EXERCISE DETAILS –
Would you filter the listing below so that only lines with the word "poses" remain?

+-------+

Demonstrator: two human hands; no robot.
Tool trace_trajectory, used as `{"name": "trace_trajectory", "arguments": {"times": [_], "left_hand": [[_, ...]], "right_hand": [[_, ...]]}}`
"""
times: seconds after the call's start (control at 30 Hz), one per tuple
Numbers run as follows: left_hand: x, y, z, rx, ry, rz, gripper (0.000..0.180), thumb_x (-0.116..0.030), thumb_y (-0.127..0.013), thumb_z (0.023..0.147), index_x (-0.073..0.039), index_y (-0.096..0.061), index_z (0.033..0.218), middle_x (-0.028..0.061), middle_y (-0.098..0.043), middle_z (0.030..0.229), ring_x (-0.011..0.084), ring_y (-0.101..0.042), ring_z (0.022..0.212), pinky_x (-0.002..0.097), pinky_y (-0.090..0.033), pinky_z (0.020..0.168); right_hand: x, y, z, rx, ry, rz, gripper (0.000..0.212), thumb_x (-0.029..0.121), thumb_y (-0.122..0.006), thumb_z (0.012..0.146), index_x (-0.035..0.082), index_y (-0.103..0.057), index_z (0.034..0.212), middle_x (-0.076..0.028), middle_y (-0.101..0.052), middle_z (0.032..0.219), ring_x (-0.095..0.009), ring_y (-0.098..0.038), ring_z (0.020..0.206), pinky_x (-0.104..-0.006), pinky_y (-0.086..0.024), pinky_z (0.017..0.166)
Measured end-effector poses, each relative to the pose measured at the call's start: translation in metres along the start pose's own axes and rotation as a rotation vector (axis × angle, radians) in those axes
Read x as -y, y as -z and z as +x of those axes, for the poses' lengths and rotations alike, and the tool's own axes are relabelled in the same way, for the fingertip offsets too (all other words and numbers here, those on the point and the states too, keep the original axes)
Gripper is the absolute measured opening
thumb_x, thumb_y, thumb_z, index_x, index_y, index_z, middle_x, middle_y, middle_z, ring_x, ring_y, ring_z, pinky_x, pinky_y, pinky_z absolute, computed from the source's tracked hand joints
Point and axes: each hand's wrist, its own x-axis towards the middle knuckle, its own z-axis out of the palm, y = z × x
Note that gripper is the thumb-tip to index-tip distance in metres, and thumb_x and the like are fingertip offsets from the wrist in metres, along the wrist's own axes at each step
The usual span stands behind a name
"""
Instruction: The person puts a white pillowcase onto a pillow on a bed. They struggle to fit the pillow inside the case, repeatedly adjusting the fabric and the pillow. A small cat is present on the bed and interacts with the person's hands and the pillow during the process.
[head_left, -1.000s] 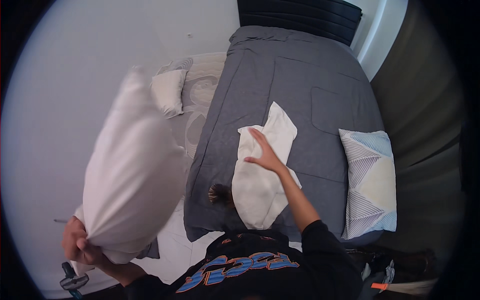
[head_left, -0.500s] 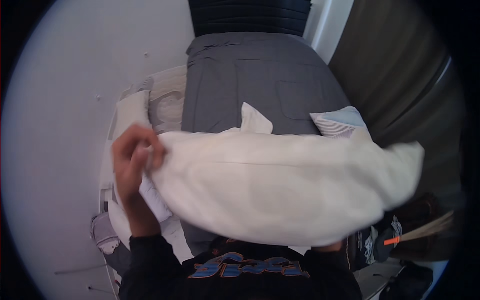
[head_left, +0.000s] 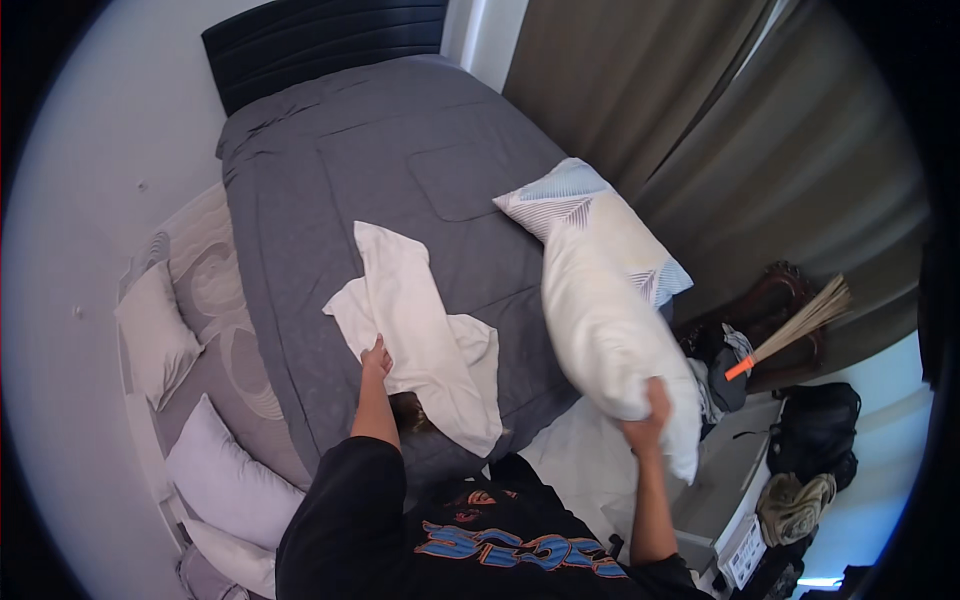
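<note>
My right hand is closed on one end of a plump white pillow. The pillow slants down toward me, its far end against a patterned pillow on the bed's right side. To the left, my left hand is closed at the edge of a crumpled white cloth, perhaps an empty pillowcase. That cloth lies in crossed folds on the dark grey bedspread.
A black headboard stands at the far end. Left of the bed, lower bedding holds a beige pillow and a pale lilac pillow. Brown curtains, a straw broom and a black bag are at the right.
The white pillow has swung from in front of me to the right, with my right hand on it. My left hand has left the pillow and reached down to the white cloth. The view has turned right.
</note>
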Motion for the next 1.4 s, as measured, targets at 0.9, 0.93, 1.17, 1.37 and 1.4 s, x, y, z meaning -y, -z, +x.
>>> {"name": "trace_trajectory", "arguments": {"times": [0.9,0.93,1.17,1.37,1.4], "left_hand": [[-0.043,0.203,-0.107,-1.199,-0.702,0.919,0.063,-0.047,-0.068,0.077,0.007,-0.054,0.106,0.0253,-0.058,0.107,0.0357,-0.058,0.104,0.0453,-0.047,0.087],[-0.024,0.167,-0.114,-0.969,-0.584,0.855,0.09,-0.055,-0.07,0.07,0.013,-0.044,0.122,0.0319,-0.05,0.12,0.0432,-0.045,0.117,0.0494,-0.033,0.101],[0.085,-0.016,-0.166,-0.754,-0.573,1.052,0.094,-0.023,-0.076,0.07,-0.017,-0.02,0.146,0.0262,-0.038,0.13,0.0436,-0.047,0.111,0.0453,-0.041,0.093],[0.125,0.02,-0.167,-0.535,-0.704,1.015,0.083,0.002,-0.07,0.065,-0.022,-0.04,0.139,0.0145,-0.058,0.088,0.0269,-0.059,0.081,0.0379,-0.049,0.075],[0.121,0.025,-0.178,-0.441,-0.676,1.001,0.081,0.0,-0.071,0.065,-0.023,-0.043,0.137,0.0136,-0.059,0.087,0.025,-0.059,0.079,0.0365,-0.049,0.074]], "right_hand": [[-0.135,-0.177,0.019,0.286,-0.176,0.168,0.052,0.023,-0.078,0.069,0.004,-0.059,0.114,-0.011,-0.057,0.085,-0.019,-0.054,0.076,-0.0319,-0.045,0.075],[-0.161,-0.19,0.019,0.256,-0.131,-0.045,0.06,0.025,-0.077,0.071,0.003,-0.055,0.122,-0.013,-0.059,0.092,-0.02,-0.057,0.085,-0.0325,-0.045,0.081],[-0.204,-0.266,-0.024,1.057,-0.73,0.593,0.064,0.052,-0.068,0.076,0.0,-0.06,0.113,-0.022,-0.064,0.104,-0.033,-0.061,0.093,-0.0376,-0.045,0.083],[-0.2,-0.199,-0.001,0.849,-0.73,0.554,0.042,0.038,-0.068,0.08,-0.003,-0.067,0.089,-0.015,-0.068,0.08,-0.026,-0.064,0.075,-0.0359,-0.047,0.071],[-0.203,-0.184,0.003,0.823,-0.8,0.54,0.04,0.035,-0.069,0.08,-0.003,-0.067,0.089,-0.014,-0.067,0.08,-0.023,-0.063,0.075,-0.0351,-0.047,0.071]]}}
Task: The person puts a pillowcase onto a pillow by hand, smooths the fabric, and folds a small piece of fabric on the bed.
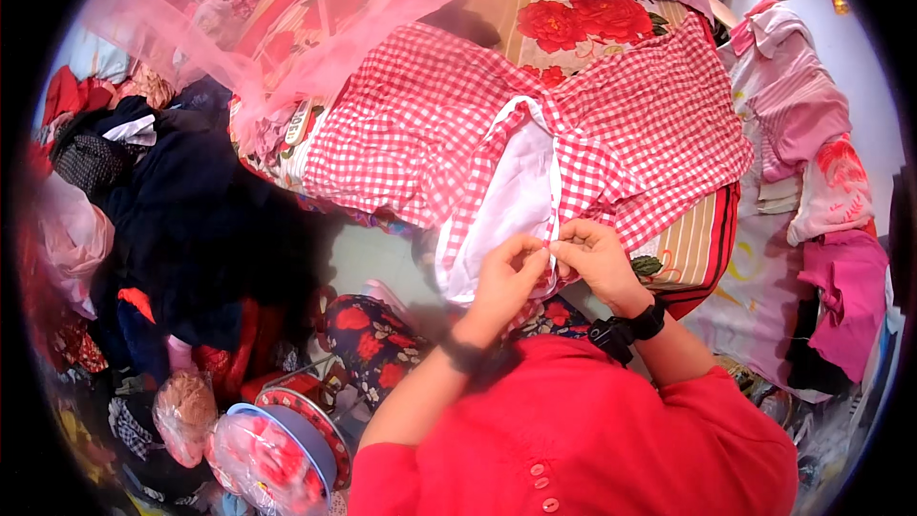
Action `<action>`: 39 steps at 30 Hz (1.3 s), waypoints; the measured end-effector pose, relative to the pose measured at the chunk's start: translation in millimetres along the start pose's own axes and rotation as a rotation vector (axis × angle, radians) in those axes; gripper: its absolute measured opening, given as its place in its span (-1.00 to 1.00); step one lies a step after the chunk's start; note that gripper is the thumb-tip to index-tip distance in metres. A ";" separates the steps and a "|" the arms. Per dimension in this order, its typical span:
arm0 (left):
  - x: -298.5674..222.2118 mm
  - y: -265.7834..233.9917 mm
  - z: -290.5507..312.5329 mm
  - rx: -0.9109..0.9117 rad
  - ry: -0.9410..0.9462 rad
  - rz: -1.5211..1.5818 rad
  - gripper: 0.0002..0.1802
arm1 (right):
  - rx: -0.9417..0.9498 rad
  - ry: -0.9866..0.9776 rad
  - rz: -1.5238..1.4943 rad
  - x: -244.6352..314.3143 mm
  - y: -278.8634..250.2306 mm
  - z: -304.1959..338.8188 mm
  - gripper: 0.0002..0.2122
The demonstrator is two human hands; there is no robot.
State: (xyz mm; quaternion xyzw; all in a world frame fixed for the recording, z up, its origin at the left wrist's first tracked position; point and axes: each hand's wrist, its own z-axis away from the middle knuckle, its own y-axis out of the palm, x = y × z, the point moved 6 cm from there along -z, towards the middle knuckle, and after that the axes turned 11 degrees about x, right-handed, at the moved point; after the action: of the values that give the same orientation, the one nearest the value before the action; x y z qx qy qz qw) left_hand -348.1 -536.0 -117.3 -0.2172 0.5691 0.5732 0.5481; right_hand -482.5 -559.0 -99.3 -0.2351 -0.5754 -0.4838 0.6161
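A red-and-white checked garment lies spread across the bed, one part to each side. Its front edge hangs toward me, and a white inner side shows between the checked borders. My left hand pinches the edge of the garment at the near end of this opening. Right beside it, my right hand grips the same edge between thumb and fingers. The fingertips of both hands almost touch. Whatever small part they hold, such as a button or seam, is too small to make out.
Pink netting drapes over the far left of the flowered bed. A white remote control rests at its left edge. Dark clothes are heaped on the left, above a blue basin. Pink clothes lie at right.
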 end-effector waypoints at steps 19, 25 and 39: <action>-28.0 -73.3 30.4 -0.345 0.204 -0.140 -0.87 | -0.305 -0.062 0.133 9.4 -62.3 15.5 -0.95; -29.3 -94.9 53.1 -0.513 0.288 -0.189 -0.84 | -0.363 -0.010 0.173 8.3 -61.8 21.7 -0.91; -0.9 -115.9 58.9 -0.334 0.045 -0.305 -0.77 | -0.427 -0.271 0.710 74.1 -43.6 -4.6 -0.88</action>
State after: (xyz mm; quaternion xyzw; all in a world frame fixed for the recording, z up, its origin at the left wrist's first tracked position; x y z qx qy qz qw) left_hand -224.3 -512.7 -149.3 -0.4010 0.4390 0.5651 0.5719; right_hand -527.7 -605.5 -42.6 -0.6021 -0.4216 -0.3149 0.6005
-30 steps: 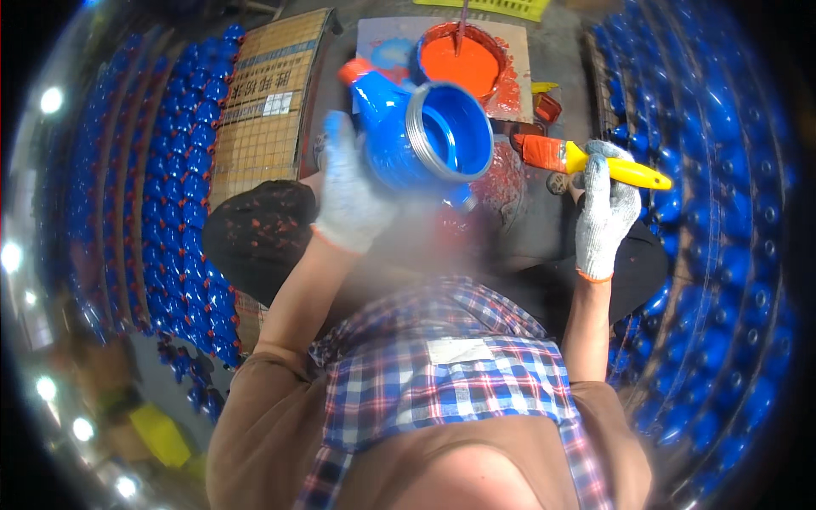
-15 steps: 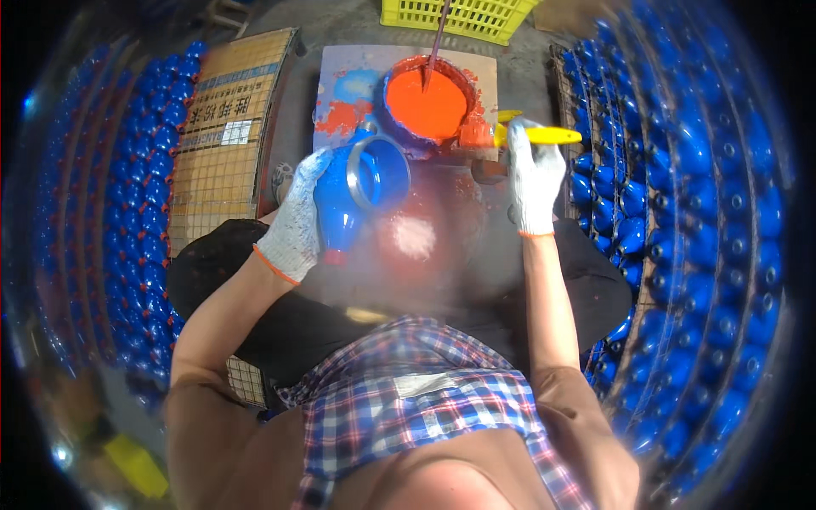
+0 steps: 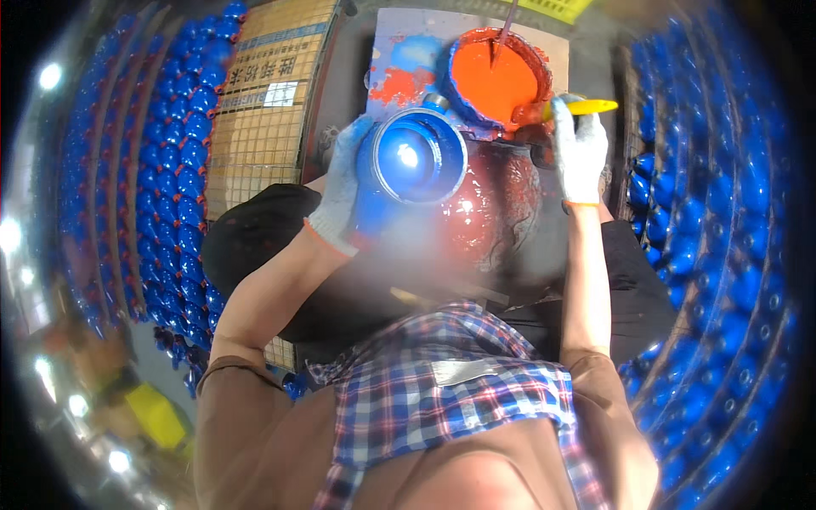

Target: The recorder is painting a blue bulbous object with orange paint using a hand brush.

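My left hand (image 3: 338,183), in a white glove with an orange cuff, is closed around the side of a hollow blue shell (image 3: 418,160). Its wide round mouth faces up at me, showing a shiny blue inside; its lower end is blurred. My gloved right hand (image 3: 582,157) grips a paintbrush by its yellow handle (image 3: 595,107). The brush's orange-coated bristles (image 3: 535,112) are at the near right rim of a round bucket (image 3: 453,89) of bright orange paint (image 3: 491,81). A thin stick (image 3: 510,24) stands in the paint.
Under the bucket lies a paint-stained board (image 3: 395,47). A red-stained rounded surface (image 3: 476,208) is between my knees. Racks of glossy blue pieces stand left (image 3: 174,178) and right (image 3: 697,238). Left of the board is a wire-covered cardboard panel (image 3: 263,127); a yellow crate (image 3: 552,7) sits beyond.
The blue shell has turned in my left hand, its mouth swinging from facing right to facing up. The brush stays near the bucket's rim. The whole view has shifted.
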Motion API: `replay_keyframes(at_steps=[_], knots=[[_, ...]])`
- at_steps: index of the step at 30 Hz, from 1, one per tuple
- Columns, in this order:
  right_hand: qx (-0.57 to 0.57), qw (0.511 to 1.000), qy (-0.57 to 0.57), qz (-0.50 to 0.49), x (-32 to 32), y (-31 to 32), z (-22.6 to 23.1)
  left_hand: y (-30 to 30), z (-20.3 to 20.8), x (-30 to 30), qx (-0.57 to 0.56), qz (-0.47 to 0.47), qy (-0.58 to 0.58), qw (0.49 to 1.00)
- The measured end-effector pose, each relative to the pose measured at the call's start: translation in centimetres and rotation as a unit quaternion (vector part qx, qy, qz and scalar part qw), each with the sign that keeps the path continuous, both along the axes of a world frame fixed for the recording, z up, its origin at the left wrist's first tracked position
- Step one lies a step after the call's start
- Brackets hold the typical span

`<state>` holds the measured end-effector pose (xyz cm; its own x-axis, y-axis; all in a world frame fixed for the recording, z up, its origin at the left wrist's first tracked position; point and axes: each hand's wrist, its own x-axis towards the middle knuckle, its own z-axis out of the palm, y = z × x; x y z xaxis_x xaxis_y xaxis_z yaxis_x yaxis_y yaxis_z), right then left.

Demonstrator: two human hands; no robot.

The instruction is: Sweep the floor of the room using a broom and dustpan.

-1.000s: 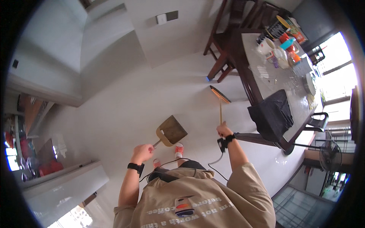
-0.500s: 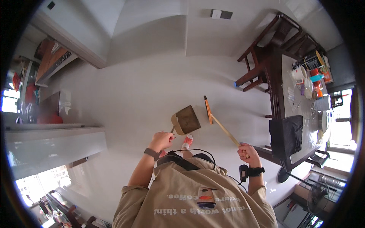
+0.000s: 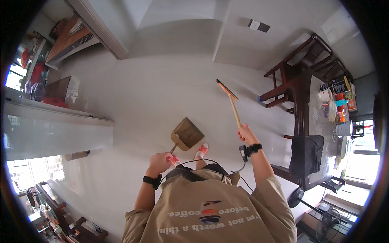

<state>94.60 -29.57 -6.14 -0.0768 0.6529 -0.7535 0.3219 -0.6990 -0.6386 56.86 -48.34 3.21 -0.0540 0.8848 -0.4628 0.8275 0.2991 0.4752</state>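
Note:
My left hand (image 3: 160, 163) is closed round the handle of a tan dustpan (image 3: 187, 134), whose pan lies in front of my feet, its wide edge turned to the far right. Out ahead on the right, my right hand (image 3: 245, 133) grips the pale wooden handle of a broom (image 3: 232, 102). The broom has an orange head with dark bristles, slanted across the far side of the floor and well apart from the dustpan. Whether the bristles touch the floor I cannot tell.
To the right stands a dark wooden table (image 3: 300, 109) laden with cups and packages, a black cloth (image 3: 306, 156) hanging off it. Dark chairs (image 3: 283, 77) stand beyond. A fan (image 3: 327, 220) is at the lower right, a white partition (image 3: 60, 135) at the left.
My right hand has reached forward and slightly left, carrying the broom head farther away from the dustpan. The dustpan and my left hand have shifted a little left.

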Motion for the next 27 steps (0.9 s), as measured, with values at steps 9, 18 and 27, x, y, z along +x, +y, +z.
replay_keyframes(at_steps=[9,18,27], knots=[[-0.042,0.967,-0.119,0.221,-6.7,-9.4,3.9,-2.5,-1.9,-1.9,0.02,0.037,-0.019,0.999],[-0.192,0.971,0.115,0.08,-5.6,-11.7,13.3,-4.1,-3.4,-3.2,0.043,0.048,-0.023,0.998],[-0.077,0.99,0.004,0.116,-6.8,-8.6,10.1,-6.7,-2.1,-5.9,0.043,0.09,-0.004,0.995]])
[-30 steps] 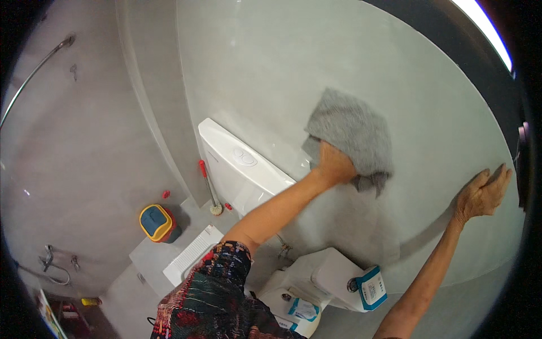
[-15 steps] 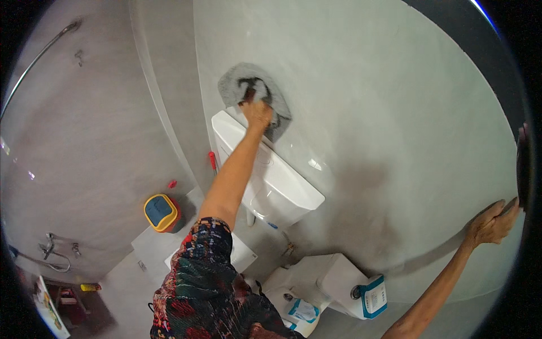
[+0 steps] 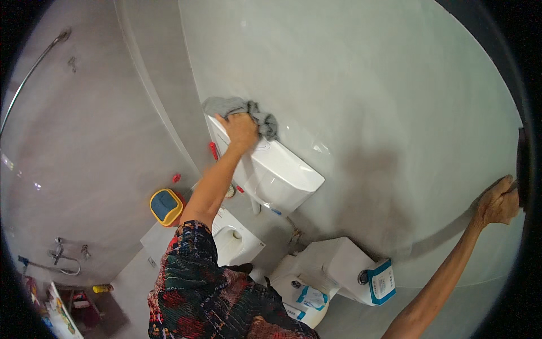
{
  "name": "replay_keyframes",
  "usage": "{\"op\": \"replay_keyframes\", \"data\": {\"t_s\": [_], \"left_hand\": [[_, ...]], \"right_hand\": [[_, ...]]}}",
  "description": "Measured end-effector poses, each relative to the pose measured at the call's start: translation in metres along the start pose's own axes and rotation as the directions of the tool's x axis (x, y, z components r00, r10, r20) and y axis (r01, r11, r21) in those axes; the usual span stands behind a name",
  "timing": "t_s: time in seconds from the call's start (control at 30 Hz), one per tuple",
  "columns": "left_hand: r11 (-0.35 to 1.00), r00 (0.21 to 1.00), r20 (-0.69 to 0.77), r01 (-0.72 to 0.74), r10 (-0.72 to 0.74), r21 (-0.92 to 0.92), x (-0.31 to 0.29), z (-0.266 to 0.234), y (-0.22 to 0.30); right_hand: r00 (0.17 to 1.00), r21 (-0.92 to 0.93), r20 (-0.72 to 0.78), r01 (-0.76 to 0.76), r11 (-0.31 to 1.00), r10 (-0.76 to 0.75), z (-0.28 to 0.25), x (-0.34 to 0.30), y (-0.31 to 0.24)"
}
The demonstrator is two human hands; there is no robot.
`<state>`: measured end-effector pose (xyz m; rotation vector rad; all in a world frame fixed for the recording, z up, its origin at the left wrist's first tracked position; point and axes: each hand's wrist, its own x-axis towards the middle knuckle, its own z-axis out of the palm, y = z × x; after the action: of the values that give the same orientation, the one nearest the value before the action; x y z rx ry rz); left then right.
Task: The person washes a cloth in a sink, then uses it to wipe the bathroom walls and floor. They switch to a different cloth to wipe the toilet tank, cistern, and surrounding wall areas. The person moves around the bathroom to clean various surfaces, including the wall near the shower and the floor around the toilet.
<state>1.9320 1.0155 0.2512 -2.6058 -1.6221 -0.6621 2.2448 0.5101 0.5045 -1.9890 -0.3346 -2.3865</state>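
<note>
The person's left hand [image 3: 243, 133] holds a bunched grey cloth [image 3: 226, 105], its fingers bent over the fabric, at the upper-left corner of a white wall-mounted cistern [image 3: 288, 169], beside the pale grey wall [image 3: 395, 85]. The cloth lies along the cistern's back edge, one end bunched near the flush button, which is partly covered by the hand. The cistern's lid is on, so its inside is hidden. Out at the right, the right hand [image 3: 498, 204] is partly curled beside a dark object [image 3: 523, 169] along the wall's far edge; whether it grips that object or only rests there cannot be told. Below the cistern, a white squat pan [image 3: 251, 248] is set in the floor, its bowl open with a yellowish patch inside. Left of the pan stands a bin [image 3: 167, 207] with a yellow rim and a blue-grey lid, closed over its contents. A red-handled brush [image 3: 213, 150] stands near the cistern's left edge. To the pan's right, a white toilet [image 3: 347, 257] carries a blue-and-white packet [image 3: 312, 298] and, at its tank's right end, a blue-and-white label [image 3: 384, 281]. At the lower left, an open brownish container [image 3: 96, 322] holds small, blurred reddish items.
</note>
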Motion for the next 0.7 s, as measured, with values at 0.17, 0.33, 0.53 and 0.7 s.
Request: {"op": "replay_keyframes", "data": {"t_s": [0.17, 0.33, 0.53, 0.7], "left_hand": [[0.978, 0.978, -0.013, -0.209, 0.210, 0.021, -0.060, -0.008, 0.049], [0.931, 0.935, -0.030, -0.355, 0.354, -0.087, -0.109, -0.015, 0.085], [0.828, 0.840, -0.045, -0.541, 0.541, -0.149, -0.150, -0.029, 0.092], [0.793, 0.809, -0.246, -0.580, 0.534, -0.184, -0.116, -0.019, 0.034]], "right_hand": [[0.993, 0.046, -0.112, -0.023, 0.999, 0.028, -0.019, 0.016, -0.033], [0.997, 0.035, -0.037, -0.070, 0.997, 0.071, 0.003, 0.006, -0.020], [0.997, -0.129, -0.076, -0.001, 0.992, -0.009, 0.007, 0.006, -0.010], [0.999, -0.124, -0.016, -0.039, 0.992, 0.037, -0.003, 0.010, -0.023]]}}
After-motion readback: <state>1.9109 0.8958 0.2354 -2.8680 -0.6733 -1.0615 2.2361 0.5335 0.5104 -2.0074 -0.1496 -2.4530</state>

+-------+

OUTPUT FOR THIS EXERCISE –
Measured end-effector poses, each relative to the pose measured at the call's start: translation in metres along the start pose's own axes and rotation as a rotation vector (axis × angle, radians) in those axes
Read x as -y, y as -z and z as +x of those axes, for the poses' lengths and rotations alike, and the tool's own axes are relabelled in the same way, for the fingertip offsets too (all other words and numbers here, those on the point and the states too, keep the original axes)
  "description": "Measured end-effector poses, each relative to the pose measured at the call's start: translation in metres along the start pose's own axes and rotation as the directions of the tool's x axis (x, y, z components r00, r10, r20) and y axis (r01, r11, r21) in those axes; the usual span stands behind a name",

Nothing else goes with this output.